The University of Alabama at Birmingham, the first health system to table IVF treatment, said in a statement to the Advertiser on Wednesday that it planned to “promptly” begin treating patients again. Doctors with Alabama Fertility, another paused clinic, told the Associated Press they would resume service “starting tomorrow.”

But Infirmary Health Systems and the Center for Reproductive Medicine, the facility at the center of the legal battle that led to the state Supreme Court’s ruling, said it was not yet ready to reopen services.

“At this time, we believe the law falls short of addressing the fertilized eggs currently stored across the state and leaves challenges for physicians and fertility clinics trying to help deserving families have children of their own,” it said in a statement to The New York Times.

The bill’s Republican sponsor, state Sen.
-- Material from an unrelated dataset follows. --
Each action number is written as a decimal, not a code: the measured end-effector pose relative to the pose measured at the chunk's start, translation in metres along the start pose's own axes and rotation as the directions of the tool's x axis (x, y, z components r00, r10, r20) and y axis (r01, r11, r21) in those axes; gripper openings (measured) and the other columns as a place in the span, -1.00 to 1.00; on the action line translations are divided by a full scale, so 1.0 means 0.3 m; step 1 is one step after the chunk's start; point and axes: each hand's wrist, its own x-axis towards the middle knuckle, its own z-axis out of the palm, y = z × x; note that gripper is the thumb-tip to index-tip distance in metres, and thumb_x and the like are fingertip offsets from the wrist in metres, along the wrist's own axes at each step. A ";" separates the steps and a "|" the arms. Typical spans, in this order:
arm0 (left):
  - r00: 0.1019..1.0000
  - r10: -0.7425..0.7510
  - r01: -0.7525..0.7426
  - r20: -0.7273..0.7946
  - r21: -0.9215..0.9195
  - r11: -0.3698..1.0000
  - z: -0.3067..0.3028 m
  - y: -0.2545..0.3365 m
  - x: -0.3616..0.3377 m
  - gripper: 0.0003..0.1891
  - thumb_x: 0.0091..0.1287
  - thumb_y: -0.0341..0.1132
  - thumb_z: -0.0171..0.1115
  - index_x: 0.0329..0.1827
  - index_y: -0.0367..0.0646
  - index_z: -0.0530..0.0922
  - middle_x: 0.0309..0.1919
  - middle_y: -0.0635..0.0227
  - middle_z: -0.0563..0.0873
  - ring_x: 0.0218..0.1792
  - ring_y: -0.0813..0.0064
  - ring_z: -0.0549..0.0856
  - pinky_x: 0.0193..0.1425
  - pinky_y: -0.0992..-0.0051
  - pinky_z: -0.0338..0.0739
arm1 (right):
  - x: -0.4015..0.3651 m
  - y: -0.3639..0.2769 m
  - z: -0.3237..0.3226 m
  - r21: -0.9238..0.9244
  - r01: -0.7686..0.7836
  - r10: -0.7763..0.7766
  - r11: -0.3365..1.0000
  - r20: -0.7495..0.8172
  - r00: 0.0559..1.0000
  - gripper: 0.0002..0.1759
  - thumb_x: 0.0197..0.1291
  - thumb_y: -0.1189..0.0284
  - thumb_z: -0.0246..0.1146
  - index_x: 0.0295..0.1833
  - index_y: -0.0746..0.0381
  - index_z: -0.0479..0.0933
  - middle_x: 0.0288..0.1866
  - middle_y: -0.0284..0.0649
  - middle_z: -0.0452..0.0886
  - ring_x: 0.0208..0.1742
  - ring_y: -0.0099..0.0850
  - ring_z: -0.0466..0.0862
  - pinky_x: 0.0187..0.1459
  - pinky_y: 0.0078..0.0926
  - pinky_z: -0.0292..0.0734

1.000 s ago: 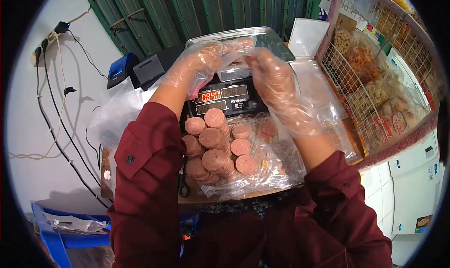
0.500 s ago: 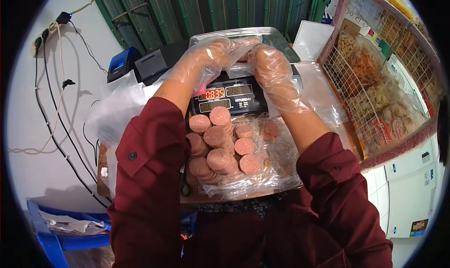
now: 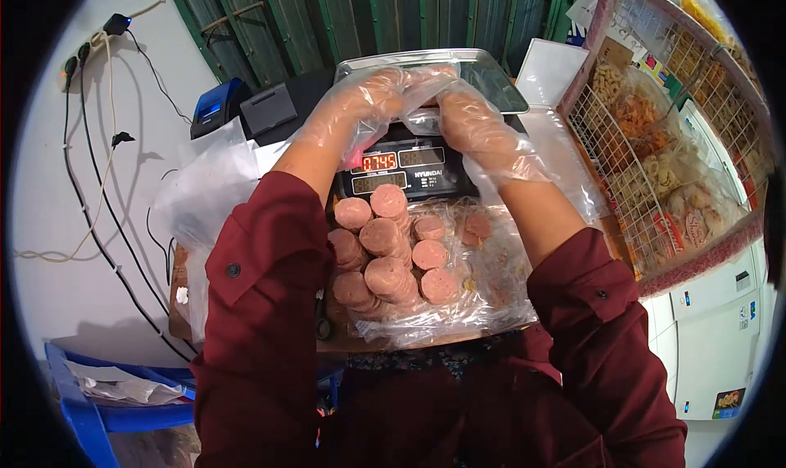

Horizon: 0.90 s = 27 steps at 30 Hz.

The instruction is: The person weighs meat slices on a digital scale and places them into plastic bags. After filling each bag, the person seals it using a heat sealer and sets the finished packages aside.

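Both my hands wear loose clear plastic gloves and are over the tray [image 3: 512, 99] of a black digital scale [image 3: 458, 176]. My left hand [image 3: 378, 94] is closed at the tray's left part, and my right hand [image 3: 468, 114] is closed to its right. Between them, thin clear plastic [image 3: 419, 122], apparently a bag, is gripped; its contents are mostly hidden. The red display [image 3: 379, 162] seems to read 0.745. In front of the scale, stacks of round pink meat slices [image 3: 385, 235] lie on a clear plastic sheet [image 3: 499, 292].
On the right stands a wire rack [image 3: 614, 153] with bagged food. A white box [image 3: 550, 73] is behind it. Blue and black devices [image 3: 217, 108] and loose plastic bags [image 3: 201, 185] are at the left. Cables [image 3: 90, 198] run down the wall above a blue chair [image 3: 90, 411].
The display went from about 0.835 to about 0.745. My right hand has shifted slightly; my left hand is almost where it was. The slice stacks look the same.
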 end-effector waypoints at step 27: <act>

Tim Melson, declared that he was “just elated to get these ladies back on schedule.”

The immunity proposal was embraced by Alabama Republicans, who nevertheless balked when asked by their Democratic counterparts to consider legislation to address the so-called issues of fetal personhood, or the conferring of legal status on fetuses and embryos.

“I think there is too much difference of opinion on when actual life begins,” Melson, a retired anesthesiologist, explained to the AP. “A lot of people say conception. A lot of people say implantation. Others say heartbeat. I wish I had the answer.”

The Alabama Supreme Court laid a hand directly on a third rail with its ruling, sparking a national outcry, upending the lives of IVF patients, and demonstrating the danger still posed to what remains of Americans’ reproductive rights in a post-Roe landscape.

It also touched off discussions among lawmakers in other states, including in Florida, where Republicans shelved a bill that would have allowed civil claims to be brought over the wrongful death of a fetus; and in Tennessee, where Republicans blocked a bill to enshrine access to IVF treatments and contraceptives, saying the clarification was unnecessary.

Both IVF and contraception are “legal here in Tennessee, and there’s not something that anybody is doing to not make that legal in Tennessee,” state Rep. Brian Terry (R) told the Tennessee Lookout.